_Activity_:
Report each line of the entries that contains the word "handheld", copied in full.

_Collected data_:
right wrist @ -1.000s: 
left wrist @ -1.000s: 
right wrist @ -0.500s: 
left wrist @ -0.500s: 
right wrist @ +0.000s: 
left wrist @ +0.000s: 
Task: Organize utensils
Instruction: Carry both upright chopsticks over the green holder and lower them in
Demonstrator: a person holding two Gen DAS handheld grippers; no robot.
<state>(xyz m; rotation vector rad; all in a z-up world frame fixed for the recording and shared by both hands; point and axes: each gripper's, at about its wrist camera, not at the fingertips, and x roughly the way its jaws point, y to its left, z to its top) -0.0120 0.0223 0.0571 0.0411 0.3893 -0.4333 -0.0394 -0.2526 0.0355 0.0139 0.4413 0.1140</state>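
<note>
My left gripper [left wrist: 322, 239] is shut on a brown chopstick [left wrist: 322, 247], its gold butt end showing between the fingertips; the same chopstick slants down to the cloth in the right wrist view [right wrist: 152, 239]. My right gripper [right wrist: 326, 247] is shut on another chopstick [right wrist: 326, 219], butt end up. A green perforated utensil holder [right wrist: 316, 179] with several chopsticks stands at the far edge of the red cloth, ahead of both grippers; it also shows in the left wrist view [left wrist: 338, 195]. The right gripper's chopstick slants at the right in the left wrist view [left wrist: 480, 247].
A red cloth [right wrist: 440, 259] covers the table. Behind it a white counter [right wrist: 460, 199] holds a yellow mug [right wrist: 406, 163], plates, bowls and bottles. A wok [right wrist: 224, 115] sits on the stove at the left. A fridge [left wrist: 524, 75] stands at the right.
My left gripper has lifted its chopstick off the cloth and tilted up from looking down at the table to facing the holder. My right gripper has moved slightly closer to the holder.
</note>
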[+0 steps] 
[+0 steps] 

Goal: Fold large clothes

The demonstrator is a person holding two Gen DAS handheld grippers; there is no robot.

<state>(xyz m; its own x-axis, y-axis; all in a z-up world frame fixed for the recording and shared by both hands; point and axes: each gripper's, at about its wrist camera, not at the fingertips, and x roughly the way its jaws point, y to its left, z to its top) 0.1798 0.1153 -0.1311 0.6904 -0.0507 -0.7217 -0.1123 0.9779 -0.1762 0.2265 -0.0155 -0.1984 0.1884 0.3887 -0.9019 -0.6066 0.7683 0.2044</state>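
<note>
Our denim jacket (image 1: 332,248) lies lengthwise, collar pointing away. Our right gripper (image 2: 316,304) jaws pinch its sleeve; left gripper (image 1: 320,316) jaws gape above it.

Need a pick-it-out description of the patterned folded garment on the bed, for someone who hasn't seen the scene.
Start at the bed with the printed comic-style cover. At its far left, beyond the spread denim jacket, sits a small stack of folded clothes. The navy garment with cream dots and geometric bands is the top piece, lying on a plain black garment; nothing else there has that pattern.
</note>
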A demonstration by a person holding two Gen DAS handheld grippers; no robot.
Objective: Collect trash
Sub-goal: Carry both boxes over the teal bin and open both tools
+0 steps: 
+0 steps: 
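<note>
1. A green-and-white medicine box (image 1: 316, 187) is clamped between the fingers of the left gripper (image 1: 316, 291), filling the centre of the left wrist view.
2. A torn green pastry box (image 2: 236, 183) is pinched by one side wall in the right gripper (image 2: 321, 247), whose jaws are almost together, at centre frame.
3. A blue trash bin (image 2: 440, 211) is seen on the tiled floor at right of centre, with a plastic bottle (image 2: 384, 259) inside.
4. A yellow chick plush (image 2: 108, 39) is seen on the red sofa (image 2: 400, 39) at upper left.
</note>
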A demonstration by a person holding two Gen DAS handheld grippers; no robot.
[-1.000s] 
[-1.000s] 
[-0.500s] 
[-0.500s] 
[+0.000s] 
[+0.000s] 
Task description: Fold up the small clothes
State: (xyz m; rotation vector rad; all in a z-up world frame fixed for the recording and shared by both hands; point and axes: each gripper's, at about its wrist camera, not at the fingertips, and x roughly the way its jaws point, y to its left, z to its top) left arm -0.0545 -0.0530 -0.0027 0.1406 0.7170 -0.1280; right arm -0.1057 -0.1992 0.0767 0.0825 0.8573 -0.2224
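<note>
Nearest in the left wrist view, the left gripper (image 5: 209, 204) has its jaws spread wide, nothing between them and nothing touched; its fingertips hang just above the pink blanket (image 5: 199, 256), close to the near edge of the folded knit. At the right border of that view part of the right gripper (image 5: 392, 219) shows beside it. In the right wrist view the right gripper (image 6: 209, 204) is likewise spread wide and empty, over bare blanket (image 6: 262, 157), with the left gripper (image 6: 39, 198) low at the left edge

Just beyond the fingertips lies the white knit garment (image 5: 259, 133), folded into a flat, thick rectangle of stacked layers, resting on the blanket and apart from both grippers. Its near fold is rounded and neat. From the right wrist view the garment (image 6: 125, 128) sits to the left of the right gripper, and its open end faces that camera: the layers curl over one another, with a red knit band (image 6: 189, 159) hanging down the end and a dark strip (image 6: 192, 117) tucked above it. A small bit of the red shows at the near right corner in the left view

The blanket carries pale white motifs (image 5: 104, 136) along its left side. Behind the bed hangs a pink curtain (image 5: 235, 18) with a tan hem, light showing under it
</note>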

_Reply_:
Demonstrator: a person holding two Gen DAS handheld grippers; no robot.
The demonstrator is a person holding two Gen DAS handheld grippers; there is no robot.
A demonstration by a person holding two Gen DAS handheld grippers; no robot.
A demonstration by a person holding two Gen DAS handheld grippers; no robot.

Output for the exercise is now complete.